§ Description of the task:
Look below for the line containing "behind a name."; from there, print each line exactly up to and including the line containing "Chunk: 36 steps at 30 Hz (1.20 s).", and stop.
--- START ---
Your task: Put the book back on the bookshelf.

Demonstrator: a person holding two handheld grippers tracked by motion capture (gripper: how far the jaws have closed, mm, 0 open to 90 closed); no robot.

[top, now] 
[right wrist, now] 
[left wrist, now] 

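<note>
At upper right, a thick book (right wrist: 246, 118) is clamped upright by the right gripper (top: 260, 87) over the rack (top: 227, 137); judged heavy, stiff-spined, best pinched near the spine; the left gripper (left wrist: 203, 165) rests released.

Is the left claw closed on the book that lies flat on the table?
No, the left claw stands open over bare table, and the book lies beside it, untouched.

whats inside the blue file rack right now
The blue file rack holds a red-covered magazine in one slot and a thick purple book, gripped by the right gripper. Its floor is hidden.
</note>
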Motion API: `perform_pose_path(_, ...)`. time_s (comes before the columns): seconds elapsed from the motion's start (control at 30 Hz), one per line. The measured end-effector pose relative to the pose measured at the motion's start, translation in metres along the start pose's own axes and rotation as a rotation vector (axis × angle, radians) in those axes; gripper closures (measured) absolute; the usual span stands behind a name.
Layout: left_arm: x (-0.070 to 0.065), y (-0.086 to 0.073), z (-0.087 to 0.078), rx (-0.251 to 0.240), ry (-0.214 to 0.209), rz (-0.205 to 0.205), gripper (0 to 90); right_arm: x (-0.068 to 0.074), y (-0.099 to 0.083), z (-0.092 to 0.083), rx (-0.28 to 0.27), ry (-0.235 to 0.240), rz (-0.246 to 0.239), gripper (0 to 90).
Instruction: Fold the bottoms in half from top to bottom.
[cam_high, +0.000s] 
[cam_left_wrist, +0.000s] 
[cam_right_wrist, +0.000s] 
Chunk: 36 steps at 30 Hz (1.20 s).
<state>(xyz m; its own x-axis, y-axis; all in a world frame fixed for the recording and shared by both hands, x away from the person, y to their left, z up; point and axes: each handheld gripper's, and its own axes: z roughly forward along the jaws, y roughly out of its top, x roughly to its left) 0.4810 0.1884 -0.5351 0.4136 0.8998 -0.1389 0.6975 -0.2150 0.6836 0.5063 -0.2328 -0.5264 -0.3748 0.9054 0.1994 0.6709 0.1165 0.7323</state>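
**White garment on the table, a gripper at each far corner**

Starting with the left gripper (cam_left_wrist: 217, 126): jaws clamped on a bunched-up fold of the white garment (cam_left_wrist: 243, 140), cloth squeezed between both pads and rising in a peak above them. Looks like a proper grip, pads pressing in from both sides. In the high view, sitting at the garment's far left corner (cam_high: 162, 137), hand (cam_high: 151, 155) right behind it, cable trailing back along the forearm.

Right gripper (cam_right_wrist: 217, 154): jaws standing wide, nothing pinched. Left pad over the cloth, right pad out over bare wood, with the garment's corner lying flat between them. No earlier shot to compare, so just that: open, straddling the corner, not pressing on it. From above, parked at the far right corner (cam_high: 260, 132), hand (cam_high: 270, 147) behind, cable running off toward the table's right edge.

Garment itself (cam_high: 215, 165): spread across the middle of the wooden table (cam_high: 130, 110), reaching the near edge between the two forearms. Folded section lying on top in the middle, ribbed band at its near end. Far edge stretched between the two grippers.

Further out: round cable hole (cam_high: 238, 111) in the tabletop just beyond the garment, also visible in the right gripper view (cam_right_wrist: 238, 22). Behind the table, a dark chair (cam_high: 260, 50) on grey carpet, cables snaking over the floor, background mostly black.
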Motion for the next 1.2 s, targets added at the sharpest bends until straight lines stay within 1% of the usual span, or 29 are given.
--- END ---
§ Answer section:
Motion API: `perform_pose_path(_, ...)`. time_s (comes before the columns): seconds elapsed from the motion's start (control at 30 Hz), one per line. The measured end-effector pose relative to the pose measured at the motion's start, translation in metres along the start pose's own axes and rotation as a rotation vector (axis × angle, radians) in those axes; gripper closures (measured) absolute; the usual span stands behind a name.
Layout: left_arm: x (-0.070 to 0.065), y (-0.086 to 0.073), z (-0.087 to 0.078), rx (-0.251 to 0.240), ry (-0.214 to 0.209), rz (-0.205 to 0.205), gripper (0 to 90); right_arm: x (-0.068 to 0.074), y (-0.099 to 0.083), z (-0.092 to 0.083), rx (-0.28 to 0.27), ry (-0.235 to 0.240), rz (-0.246 to 0.239), gripper (0 to 90).
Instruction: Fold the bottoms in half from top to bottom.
[cam_high, +0.000s] 
[cam_left_wrist, +0.000s] 
[cam_right_wrist, +0.000s] 
Chunk: 36 steps at 30 Hz (1.20 s).

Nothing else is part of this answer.